The massive rains dumped onto already-risen oceans cause Katrina-Sandy-Joaquin-type flooding that destroys the homes and lives particularly of the most vulnerable: the poor who are least able to evacuate or have nowhere to evacuate.
Will Joaquin convince Haley to comply with the EPA or enforce the cutting of carbon emissions in other ways to prevent further catastrophe? Will the poor neighborhoods of Charleston and Columbia get insulation, solar panels, bikeways and reliable public transit funded by a carbon tax on gas, oil and coal?
According to Pope Francis, in order to create the moral society to which we must move, capable of effectively stopping the march of climate change, the answer should be yes. In his Encyclical on Climate Change and Inequality, he calls on all of us, not just Catholics, to change our lifestyle from a consumer- and fossil fuel-based one to one that respects the interconnectedness of all creatures and eliminates the suffering caused by our world’s growing economic disparity.
Profit for corporations and technological progress must no longer be the sole criteria on which to base social and governmental decisions. Such a limited and short-sided approach destroys the environment on which we all rely, punishes the poor and spiritually robs the affluent.
Watching the pope in the United States, one climate activist observed that he is a man in a great hurry, a man who recognizes that climate change is hitting us now, and we have no time to lose. Though his written and spoken message is profound and necessary, it is possible that it is the urgency that he imparts that has impacted us most.
Though it is difficult in our very busy lives, we need to allow ourselves to feel that urgency and apply it. Taking a different course away from the Hurricane Joaquins and the massive western wildfires, the melting permafrost and the rising seas means acting now, in real time, to prevent the building of new carbon infrastructure like the Northeast Energy Direct and the Keystone XL pipelines.
It means supporting the growing divestment movement of all our public institutions from carbon-based stocks and bonds. It means putting the brakes on the TransPacific Partnership that would not only ship decent jobs overseas, but would destroy environmental protection around the globe to protect profit.

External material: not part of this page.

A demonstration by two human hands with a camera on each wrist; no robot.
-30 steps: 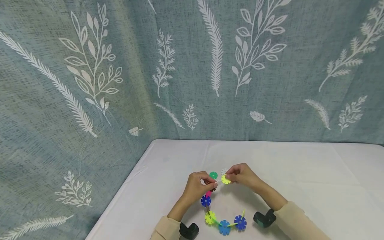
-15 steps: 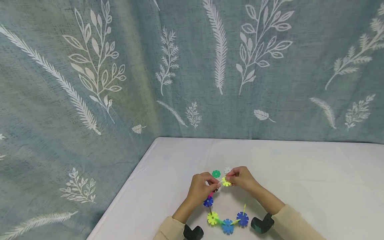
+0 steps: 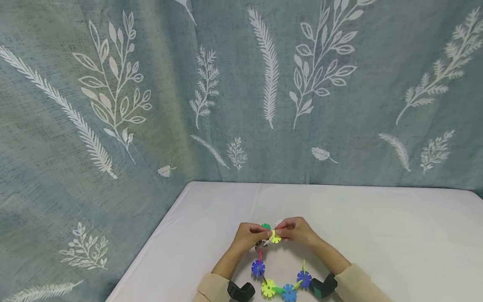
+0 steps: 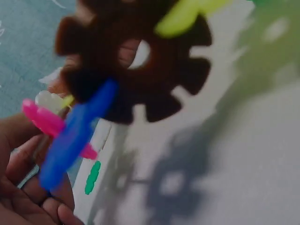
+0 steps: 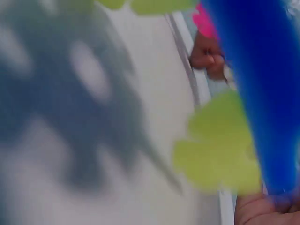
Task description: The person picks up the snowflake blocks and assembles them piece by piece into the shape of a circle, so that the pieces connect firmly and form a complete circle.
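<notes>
In the head view my left hand (image 3: pixel 247 237) pinches the upper left end of a chain of notched plastic discs, at a white disc (image 3: pixel 267 241). My right hand (image 3: pixel 298 230) pinches a yellow notched disc (image 3: pixel 276 238) against or right beside that white one; whether they interlock I cannot tell. Down from my left hand the chain runs through a brown disc (image 3: pixel 260 246), a pink disc (image 3: pixel 260 255), a blue disc (image 3: pixel 258 268), a yellow-green disc (image 3: pixel 268 288) and a light blue disc (image 3: pixel 289 292), then up to a dark blue disc (image 3: pixel 304 278). The brown disc (image 4: pixel 136 89) looms large in the left wrist view.
Behind the hands, a loose green disc (image 3: pixel 266 226) and a partly hidden white disc lie on the white-covered table (image 3: pixel 370 226). Black wrist cameras (image 3: pixel 241 291) are strapped to both wrists, close to the chain. A patterned teal curtain (image 3: pixel 234 92) stands behind and to the left.
My hands have come closer together, and the yellow disc in my right hand now meets the white disc at the chain's end. The lower chain has shifted slightly as the head view tilted.
</notes>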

The pope alludes to the need for a new democracy propelling and enabling the climate and human justice movement. “…(P)ublic pressure has to be exerted in order to bring about decisive political action…Unless citizens control political power – national, regional and municipal – it will not be possible to control damage to the environment.”
There is urgency but also hope here, to which all of us can adhere. There is a possibility for community beyond that which we have seen. Let’s take him up on it.
Marty Nathan, M.D., is a physician at Baystate Brightwood Health Center and a member of Climate Action NOW. She lives in Northampton.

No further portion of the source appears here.